The AI “regulatory package” also includes the Revised Product Liability Directive, which enables civil compensation claims against manufacturers for harm caused by defective products embedded with AI systems, and the AI Liability Directive, which allows for non-contractual compensation claims against any person (providers, developers, users) for harm caused by AI systems which is due to the fault or omission of that person. 

The EU already has two recent laws including the Digital Markets Act and the Digital Services Act, which requires that recommendation algorithms from certain platforms go through risk assessments and third-party audits. 


The UK has adopted a less ‘hands-on’ approach when it comes to AI regulation, opting for what the government has referred to as a “business friendly” approach. 

In 2023, the UK released its AI White Paper—a set of guidelines on how AI can be developed in a safe and trustworthy manner. Upon calls from parliament for a more assertive approach towards AI governance, the UK presented its AI (Regulation) Bill, which, among other things, implements some of the points established under the AI White Paper.

The UK strategy towards AI also calls attention to:

  • The sectoral approach, through which the government delegates the task of regulating AI to already existing regulatory agencies
  • A focus on AI safety, more specifically the existential risks AI might present, as evidenced by the UK AI Summit and the subsequent “Bletchley Declaration”


The US has a tapestry of AI regulations. States have taken initiatives of their own, sometimes without regard to the federal approach to the topic. This can be seen in the emergence of state-level deepfake regulations in the absence of related federal legislation. Virginia law is centered on pornographic deep fakes, while California and Texas laws cover deepfakes and elections. 

In 2023, there were many attempts to regulate the use of AI by federal agencies.

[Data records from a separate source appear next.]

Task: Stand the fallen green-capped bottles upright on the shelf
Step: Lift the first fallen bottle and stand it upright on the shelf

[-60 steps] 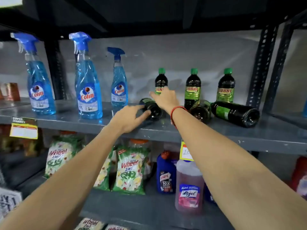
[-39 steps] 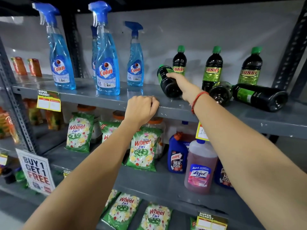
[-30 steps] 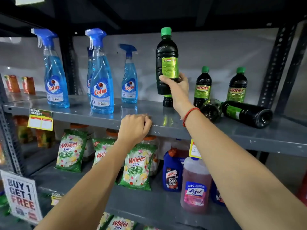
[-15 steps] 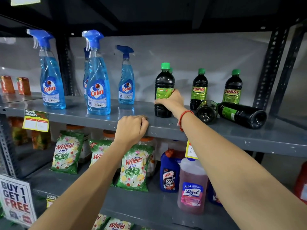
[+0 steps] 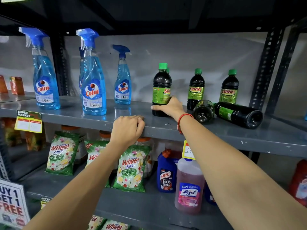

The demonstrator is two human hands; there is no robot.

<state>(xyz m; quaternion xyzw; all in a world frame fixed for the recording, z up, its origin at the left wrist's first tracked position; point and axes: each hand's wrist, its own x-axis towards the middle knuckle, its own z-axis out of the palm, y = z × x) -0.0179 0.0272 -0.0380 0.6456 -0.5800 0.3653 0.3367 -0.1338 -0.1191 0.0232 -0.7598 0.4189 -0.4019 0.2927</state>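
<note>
A dark green-capped bottle stands upright on the grey shelf, with my right hand wrapped around its lower part. Just behind it another green cap peeks out. Two more green-capped bottles stand upright further back, one in the middle and one on the right. In front of those, two bottles lie on their sides: one with its base toward me, the other pointing right. My left hand curls over the shelf's front edge.
Several blue Colin spray bottles stand on the left of the same shelf. Green detergent packets, a blue Harpic bottle and a pink Lizol bottle fill the shelf below. Black perforated uprights frame the right side.
My right hand lifted a fallen bottle off the shelf, turned it cap up, and set it down standing. My left hand let go of it and moved to the shelf's edge.
</note>
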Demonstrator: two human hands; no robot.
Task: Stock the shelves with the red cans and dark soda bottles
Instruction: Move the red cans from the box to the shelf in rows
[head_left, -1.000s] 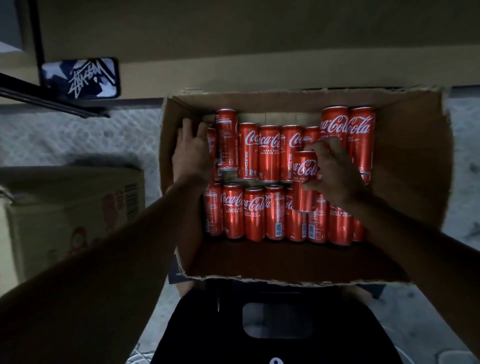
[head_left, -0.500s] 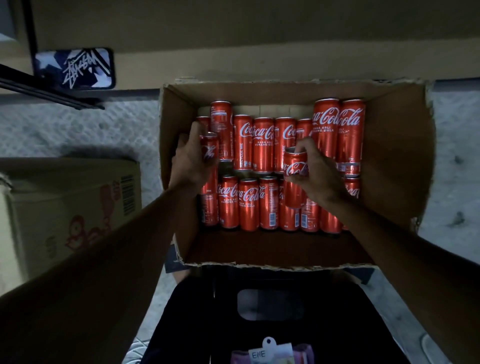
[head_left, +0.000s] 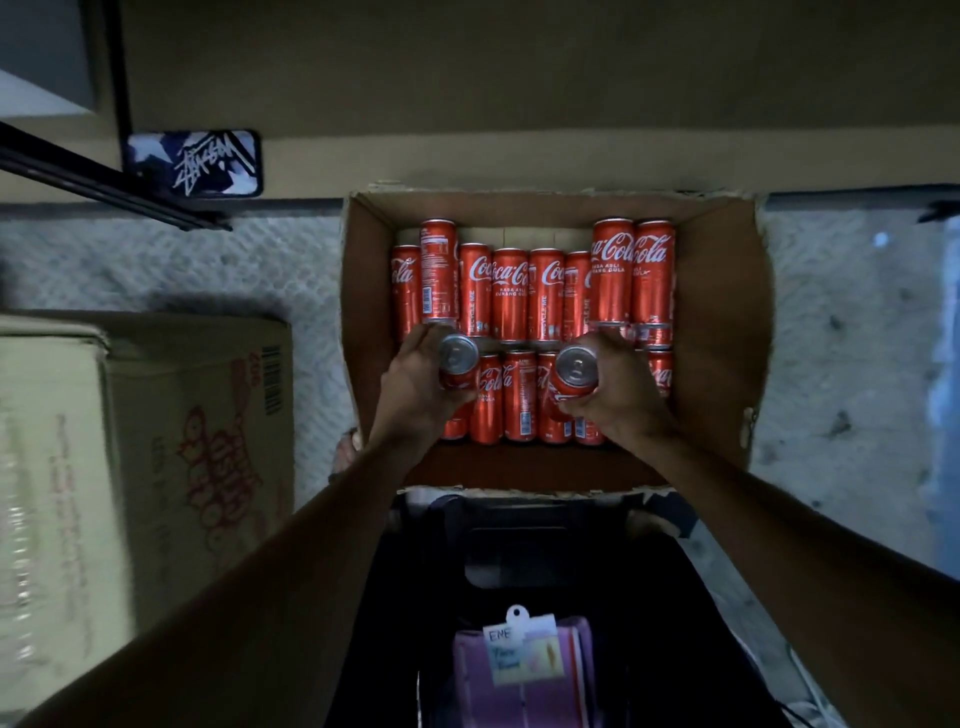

While these do not apply directly to private entities, there is the expectation that the requirements in these policies will eventually impact the private sector too, given that private companies are the main technology providers to public organizations. The best example of this is the acclaimed Biden-Harris Administration Executive Order on Safe, Secure, and Trustworthy Artificial Intelligence.

Apart from this, the US already has sound l guidelines for AI development and use, such as the NIST Risk Management Framework. Whereas the NIST RMF is voluntary, adherence to it by private companies signals a commitment to market best practices. 

What’s next?

In the near future, we should expect more countries to implement regulations on AI systems and models. The EU AI Act is expected to evolve into an international benchmark, influencing jurisdictions around the world. In the US, we should keep an eye on the next developments in the NIST, which should continue to issue important guidelines and standards. 

Other countries will join the race as well, in addition to International Treaties on AI coming sooner rather than later. For example, the EU AI Pact, which aims to prepare companies for the upcoming implementation of the EU Act, convenes both EU and non-EU industry players. Similar instances may occur in the future.

From a business point of view, companies need to start adapting to existing frameworks and guidelines around AI governance, ethics, and risk management, while keeping an eye on incoming regulatory requirements. A good example to follow is the ISO IEC Standard 42001:2023, which sets out a list of requirements for the establishment of an AI Management System.